She wakes before the bell. The dormitory is dark and damp, full of other people’s breath. She folds her bedding tight, splashes her face with cold water, and lines up with the others. Today will be like yesterday. And tomorrow. And every day until she can send enough money home.
He wakes to warm light slipping through curtains and the sound of laughter downstairs. The house smells of cinnamon and a turkey that has been cooking for hours. A fake tree glows quietly in the corner of his room.
In the factory, the lights are always on. She files in with the others, hair tied back, masks on. The foreman taps a stick against his boot while reading out quotas. A poster on the wall shows a smiling child holding a toy. She likes the colours.
He scrolls while he eats breakfast. His parents say they probably went overboard again. He shrugs. The pile under the real tree downstairs is bigger than last year. He hasn’t counted how many have his name. He doesn’t need to.
Her station is a metal table with a crate of plastic pieces. Today’s toy is a small robot with a fixed grin. She pushes the legs into the torso until they click. Then the arms. Then the head. Over and over. Her wrists burn. Her fingers sting. The pile beside her grows and never shrinks.
He sits at his desk with a tub of Lego spilled across it, clicking bright pieces together without thinking. A spaceship, a tower. He builds until the pieces click, then pulls them apart, changing nothing except his mind.
At lunch, she eats rice on a metal step overlooking the grey river. She thinks about her little brother at home, who asked for something “from the city” this year. Something only she could bring.
At lunch, he picks at leftovers while flipping through a toy catalogue that arrived too late to matter. He circles things he does not want, out of habit more than desire.

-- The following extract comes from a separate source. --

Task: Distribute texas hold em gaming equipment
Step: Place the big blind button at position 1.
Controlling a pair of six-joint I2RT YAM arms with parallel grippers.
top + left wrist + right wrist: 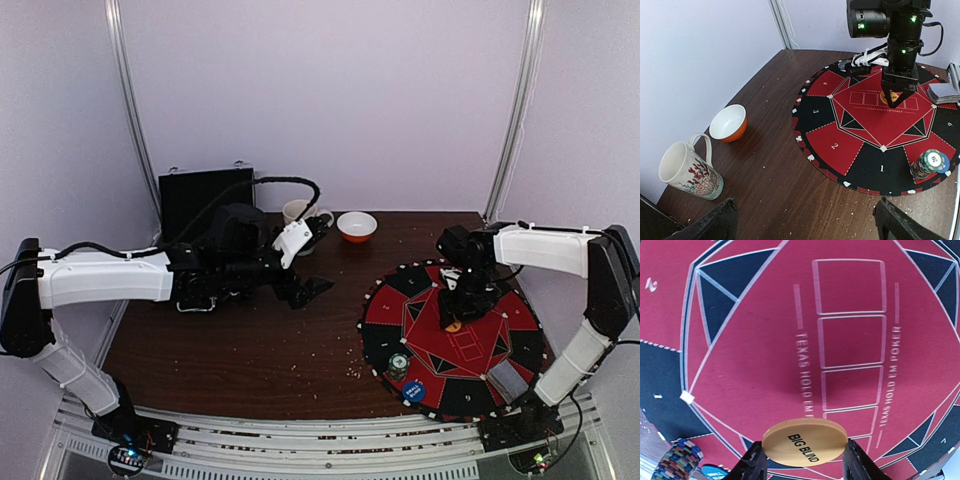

Back on the floor, someone is behind quota. The stick cracks. The line speeds up. She keeps her head down. Safety comes from being invisible.
Back in his room, he complains in a group chat that last Christmas his parents mixed “good presents” with “filler.” Plastic tat. Things for little kids. He jokes that he had to fake a smile.
She finishes her shift one unit over quota. One extra toy on her table. She looks left, right. No one is watching. She wraps it in her spare shirt and slips it into her bag, heart thumping. The guard barely glances as she walks past.
He spends his evening watching videos on his phone, the glow of the screen and the tree lighting his face in alternating pulses. Downstairs, the adults whisper about whether he’ll “still feel excited this year” or if he’s “getting too old for all this.”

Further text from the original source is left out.